Plusieurs maires de petites communes rurales en France dénoncent une arnaque liée à des contrats téléphoniques. Ils croyaient souscrire à un simple abonnement, mais se retrouvent piégés par des contrats onéreux et impossibles à résilier, pour un service jugé largement insuffisant.

L’affaire touche particulièrement la commune de Farges-Allichamps, où la maire, Fabienne Trompas, a exprimé son indignation : « C’est honteux. Surtout pour payer un service aussi cher. » Depuis 2023, la mairie dépense plus de 6 000 euros par an pour trois appareils dont les lignes sont souvent hors service. La résiliation du contrat serait facturée à 15 000 euros, ce qui laisse l’édile dans une situation difficile : « On s’est fait avoir. C’est une arnaque. »

L’ancienne maire, Edith Michelic, a été démarchée après une panne par un commercial prétendant représenter un grand opérateur. Elle confie : « Il disait qu’ils allaient faire le nécessaire au plus vite, qu’on n’aurait plus de problèmes. » Cependant, des contrats de location et d’assurance, non mentionnés au moment de la signature, ont été découverts, entraînant un coût mensuel de 541 euros au lieu des 67,50 euros initialement annoncés.

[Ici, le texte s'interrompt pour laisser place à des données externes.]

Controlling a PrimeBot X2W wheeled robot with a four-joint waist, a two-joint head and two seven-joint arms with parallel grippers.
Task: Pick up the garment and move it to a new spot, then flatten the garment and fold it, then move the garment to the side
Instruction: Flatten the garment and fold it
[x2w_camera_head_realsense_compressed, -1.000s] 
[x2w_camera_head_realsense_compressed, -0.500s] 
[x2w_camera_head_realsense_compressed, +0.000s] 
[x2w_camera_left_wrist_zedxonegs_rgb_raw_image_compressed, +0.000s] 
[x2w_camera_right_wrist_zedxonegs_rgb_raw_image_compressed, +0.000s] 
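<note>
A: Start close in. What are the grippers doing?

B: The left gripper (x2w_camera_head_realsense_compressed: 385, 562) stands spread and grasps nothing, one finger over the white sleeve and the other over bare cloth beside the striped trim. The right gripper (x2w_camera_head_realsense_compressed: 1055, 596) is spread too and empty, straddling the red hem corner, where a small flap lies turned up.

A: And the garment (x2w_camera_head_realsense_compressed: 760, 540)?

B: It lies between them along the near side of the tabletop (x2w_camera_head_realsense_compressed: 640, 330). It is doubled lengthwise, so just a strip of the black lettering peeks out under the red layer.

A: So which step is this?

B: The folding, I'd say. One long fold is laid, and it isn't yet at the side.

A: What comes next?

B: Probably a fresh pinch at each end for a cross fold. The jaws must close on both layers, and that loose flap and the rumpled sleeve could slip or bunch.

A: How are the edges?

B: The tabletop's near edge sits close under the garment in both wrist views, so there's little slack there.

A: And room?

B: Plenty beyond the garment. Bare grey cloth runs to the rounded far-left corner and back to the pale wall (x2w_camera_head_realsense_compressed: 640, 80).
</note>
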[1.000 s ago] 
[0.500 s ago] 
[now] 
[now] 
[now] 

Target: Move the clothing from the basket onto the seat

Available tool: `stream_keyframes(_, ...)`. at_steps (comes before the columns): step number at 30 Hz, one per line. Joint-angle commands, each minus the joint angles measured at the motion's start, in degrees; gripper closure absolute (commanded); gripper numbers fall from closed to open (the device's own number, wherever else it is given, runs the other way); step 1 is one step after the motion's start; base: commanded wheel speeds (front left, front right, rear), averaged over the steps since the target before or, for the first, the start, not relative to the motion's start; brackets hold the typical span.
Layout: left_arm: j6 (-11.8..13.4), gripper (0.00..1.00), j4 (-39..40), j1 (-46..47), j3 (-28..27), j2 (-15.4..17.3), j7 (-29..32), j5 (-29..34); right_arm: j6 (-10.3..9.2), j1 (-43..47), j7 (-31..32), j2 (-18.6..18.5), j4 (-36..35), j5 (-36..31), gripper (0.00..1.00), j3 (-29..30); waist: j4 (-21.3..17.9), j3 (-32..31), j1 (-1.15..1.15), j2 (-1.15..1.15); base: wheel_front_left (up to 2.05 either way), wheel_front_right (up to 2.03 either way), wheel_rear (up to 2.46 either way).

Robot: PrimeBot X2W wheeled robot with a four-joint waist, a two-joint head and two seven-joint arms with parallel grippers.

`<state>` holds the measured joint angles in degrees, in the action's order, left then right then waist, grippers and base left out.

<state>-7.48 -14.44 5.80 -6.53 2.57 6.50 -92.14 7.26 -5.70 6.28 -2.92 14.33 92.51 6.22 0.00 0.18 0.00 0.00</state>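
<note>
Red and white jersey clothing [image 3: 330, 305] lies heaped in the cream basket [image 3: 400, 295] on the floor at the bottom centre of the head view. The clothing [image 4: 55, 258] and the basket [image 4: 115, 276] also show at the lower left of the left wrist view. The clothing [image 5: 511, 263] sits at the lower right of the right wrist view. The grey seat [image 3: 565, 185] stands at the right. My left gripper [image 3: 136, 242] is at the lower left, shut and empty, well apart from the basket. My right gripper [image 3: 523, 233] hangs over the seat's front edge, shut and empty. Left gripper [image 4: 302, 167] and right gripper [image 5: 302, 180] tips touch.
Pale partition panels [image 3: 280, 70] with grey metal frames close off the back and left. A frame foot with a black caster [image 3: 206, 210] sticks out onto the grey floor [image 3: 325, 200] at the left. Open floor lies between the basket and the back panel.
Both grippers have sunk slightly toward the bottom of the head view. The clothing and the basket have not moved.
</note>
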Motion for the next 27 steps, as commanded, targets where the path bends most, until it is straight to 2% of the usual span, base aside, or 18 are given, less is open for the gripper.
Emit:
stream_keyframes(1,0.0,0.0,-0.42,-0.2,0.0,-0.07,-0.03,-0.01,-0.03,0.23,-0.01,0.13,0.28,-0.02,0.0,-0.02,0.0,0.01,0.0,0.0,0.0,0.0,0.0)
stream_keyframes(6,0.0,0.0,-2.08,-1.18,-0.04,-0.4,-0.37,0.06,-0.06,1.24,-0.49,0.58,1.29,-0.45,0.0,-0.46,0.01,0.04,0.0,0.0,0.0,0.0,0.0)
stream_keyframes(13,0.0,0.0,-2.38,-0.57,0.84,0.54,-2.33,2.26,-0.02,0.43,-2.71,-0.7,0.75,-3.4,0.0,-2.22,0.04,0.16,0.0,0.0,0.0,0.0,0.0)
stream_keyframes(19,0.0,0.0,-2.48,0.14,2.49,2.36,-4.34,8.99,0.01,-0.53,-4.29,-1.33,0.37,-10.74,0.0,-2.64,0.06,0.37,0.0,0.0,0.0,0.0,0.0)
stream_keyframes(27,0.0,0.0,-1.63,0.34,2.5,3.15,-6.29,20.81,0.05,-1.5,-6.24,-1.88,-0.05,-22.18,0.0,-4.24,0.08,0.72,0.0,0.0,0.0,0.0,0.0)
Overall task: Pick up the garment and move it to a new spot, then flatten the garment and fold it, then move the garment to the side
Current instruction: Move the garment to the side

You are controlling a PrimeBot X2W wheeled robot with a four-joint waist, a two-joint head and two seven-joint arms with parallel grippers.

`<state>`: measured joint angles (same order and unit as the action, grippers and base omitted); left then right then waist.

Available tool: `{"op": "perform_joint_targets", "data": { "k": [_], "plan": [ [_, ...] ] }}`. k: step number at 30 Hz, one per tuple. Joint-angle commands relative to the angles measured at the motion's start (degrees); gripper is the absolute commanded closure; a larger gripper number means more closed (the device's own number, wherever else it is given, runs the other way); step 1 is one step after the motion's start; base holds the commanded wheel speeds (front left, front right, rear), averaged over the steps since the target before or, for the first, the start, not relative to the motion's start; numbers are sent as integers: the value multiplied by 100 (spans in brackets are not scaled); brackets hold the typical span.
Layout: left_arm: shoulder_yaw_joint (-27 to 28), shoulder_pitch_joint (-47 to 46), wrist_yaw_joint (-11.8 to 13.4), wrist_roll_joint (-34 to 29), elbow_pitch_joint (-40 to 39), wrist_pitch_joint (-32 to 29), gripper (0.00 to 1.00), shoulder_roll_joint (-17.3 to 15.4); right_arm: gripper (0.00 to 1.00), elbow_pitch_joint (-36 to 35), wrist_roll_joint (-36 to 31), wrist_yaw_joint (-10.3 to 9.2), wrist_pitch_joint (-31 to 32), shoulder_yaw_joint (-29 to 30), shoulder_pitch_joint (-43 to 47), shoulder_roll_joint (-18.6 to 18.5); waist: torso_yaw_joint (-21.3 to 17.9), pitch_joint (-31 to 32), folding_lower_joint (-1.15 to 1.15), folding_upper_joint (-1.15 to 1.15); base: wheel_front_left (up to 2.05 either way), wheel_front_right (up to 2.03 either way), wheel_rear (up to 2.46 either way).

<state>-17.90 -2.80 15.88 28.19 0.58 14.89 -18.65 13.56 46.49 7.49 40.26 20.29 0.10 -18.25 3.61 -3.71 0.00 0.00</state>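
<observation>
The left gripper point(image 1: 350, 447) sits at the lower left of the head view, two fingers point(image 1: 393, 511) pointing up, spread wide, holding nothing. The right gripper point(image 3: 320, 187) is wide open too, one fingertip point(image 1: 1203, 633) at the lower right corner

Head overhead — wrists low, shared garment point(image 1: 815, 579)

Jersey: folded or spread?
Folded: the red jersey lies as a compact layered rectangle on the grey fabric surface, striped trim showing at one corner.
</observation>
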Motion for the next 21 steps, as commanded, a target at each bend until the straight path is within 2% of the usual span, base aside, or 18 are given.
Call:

Les habitants, au nombre de 250, se sentent également floués, craignant que cette situation compromette des projets pour la commune. « Pour un petit village qui a un petit budget, c’est énorme. Ça veut dire des projets qui n’auront pas lieu », déplore une résidente.

Au-delà de Farges-Allichamps, plus d’une centaine de communes auraient signé des contrats similaires. Au moins six d’entre elles, contactées par France Télévisions, ont signalé des problèmes. Toutes ces communes ont été démarchées par une même société basée à Paris, qui ne dispose d’aucun bureau physique. Son dirigeant, contacté par les journalistes, a admis avoir une activité lucrative, affirmant que son chiffre d’affaires atteint 6 millions d’euros. Il a également reconnu avoir au moins un litige en cours, « comme toute entreprise ».

Dans une réponse écrite, l’avocat de la société a rejeté toute accusation de tromperie, affirmant que les bons de commande précisent clairement les conditions de l’engagement. Six autres communes ont déjà engagé des procédures judiciaires pour discours commercial trompeur.

Cette affaire soulève des questions sur la transparence des pratiques commerciales et la protection des petites communes face à des démarchages agressifs.